> WHAT YOU WILL DO
What you output must be the exact lines from the first line of the data through the one holding "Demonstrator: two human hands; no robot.", with no pictures.

_ _ _

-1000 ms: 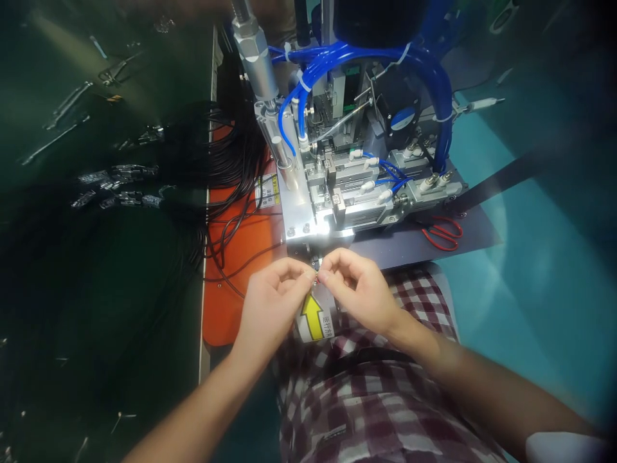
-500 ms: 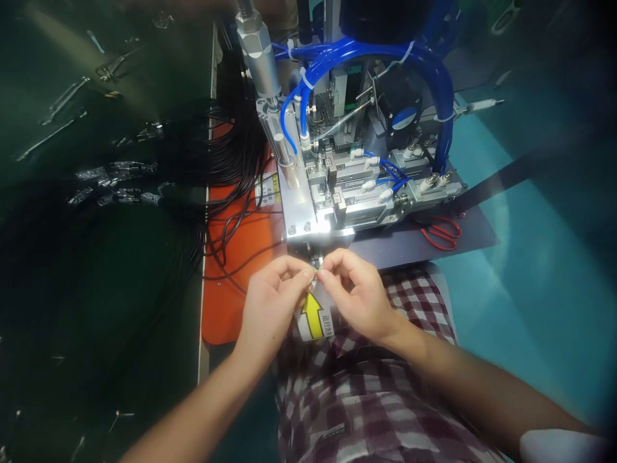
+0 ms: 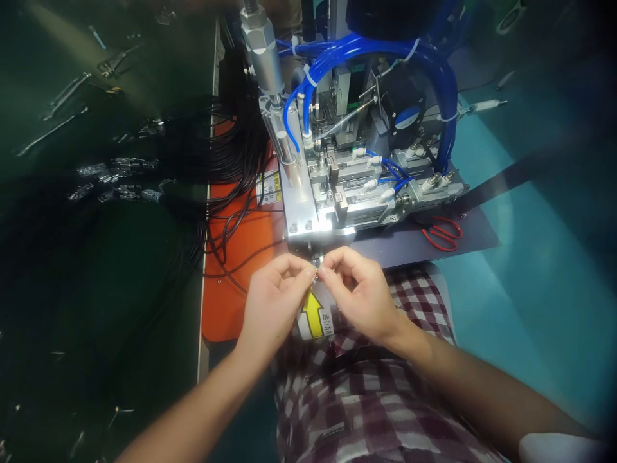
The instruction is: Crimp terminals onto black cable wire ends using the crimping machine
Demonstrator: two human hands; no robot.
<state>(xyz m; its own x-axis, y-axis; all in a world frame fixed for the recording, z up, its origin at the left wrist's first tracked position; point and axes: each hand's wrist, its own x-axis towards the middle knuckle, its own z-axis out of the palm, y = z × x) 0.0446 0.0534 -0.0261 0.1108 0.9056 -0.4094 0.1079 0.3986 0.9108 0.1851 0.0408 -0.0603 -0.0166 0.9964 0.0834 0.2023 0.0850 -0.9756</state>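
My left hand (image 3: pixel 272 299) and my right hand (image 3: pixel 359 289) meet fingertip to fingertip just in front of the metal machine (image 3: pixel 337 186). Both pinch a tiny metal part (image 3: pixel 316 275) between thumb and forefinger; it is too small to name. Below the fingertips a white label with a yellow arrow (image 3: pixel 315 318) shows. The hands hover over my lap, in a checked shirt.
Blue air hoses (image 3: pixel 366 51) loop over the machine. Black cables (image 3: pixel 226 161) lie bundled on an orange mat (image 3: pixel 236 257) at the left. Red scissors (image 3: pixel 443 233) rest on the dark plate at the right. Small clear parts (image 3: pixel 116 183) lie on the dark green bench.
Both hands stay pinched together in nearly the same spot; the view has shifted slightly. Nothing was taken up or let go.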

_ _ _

> THE ANSWER
-1000 ms: 
-500 ms: 
+0 ms: 
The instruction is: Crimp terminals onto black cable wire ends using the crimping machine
Demonstrator: two human hands; no robot.

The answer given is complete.